It needs to fit some history we've already written into a series of nine novels. And it needs to serve the story we think we want to write.
We're going to ramble at you here and see if anyone likes our ideas, or has any suggestions or brainstorming to add. But also, we just want a place to write some of this down where someone can read it.
What we've got:
A fairly Earth-like world with life based on two kinds of XNA (it's not compatible with DNA, but works similarly to it). At some point in its past, there was alien contact with life that eventually evolved to be reasonably compatible with the indigenous life. So there are some surprising mixes of lifeforms.
There's been a lot of parallel evolution, so if humans were to visit, they'd see some understandable fundamentals, like vertebrates, arthropods, fish, etc.
The people are evolved from an amphibian-like ambush predator turned omnivorous. They still lay eggs and have a larval form (that looks a lot like a tadpole while still in the egg), and nymph form and adult forms after they hatch. When they reach adolescence, they go through a metamorphosis that is highly adaptable for their environment. To the point where they often look like multiple completely different species as adults.
Now that they've developed a civilization capable of creating a generational starship, their adolescent metamorphosis has become something they can sort of personally control, and neighboring children may grow up to be very different from each other. Personal special interests, economic status, gender roles, family dynamics, and all sorts of other factors of modern stress go into shaping their bodies. And medicine has reached a point where those that can afford it can purposefully induce desired traits.
Also, they're what we think of as hermaphroditic. They can change their functional sex at will, or sometimes the change is induced by stress. Occasionally, someone will end up with one set of dominant sex traits at adolescence and never change after that, even if they want to, but it's rare.
Their family structures are really different from humans, too. But we haven't quite nailed down HOW, yet. We just know that they're not what we think of as nuclear families. Child rearing is very different and fairly hands off. Adults make sure children are fed, but teaching and learning happens much more organically and communally. At least, for most of the countries on the planet. There are, of course, some outlying cultures that have different structures.
Something we want is no capitalism, in the strictest sense of the term, if we can get away with it. Basically, nothing like a stock market.
There are still big social and economic divides, including forms of exploitation. There is, after all, a global government at this point that has the power to focus a great deal of the planet's resources into making a truly huge spaceship for SOME reason. And not everyone is going to agree to that.
So, first big set of questions:
Do we go with some form of communism for the dominant economic structure?
Or is it really a dichotomy like that?
Could there be other forms of major economy besides these two axes that humans have been struggling with for the past couple hundred years?

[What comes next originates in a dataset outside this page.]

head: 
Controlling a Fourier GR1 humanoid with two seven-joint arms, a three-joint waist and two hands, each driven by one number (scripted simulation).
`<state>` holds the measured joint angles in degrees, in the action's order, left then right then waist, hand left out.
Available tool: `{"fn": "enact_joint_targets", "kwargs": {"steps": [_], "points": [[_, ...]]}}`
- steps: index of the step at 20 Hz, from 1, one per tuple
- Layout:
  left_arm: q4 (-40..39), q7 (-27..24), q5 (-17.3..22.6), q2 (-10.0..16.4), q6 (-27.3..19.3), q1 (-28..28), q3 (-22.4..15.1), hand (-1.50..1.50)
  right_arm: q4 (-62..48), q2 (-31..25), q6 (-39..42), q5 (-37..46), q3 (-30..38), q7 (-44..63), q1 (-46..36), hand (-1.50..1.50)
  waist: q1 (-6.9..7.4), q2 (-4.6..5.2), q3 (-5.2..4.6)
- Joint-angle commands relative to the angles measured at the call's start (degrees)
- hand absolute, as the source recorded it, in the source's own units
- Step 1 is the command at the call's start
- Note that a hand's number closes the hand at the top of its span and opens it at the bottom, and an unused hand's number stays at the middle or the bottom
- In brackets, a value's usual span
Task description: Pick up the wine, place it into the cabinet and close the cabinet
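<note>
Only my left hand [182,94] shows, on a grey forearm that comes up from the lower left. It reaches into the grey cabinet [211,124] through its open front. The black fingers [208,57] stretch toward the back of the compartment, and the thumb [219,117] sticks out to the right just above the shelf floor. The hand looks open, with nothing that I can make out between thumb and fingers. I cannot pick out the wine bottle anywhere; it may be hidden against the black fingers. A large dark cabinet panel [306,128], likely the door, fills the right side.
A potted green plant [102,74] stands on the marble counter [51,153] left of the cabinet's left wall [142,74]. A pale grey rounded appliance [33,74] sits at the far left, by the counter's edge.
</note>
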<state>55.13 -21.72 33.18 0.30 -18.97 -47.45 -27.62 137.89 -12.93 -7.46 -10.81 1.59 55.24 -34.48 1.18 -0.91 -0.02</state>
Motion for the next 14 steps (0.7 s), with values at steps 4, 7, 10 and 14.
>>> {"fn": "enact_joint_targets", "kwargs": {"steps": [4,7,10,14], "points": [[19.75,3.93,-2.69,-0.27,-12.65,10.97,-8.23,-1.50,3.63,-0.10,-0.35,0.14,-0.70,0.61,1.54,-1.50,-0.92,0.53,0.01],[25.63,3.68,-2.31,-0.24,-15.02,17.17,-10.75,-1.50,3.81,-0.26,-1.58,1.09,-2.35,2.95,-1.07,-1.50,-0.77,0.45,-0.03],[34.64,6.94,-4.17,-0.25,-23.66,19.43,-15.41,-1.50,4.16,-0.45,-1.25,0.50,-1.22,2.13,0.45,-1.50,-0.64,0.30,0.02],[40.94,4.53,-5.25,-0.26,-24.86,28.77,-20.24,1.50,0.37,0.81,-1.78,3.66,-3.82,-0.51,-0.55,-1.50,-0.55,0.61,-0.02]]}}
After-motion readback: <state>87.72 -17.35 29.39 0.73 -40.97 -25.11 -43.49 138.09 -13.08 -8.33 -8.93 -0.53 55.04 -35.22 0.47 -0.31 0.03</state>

There are fascism and dictatorship, of course, both of which can use either communism or capitalism for their economic structures. And certainly, there have been that kind of government on this planet, and likely still are. But we kind of want the dominant government to at least SEEM more egalitarian.
These people tend to highly value personal expression and the exploration of skills and arts, almost above all else. It's sort of an instinctual level drive. So whatever social structures they create, they'll at least cater to that drive, if not outright exploit it.
Cooperation and community are obviously important. Partly because we're limited enough that we can't imagine a starship building civilization without it. But also because we LIKE those traits.
One idea that comes to mind is to have an economy that is built on gifting. Where the person who gives the most away gets the most social power. This is not an original thought, though, and is based on what we learned about Pacific Northwest Indigenous cultures in college, so we're feeling a little cautious about that (both because we learned it from anthropologists not the people who've practiced it and because it's not our own culture).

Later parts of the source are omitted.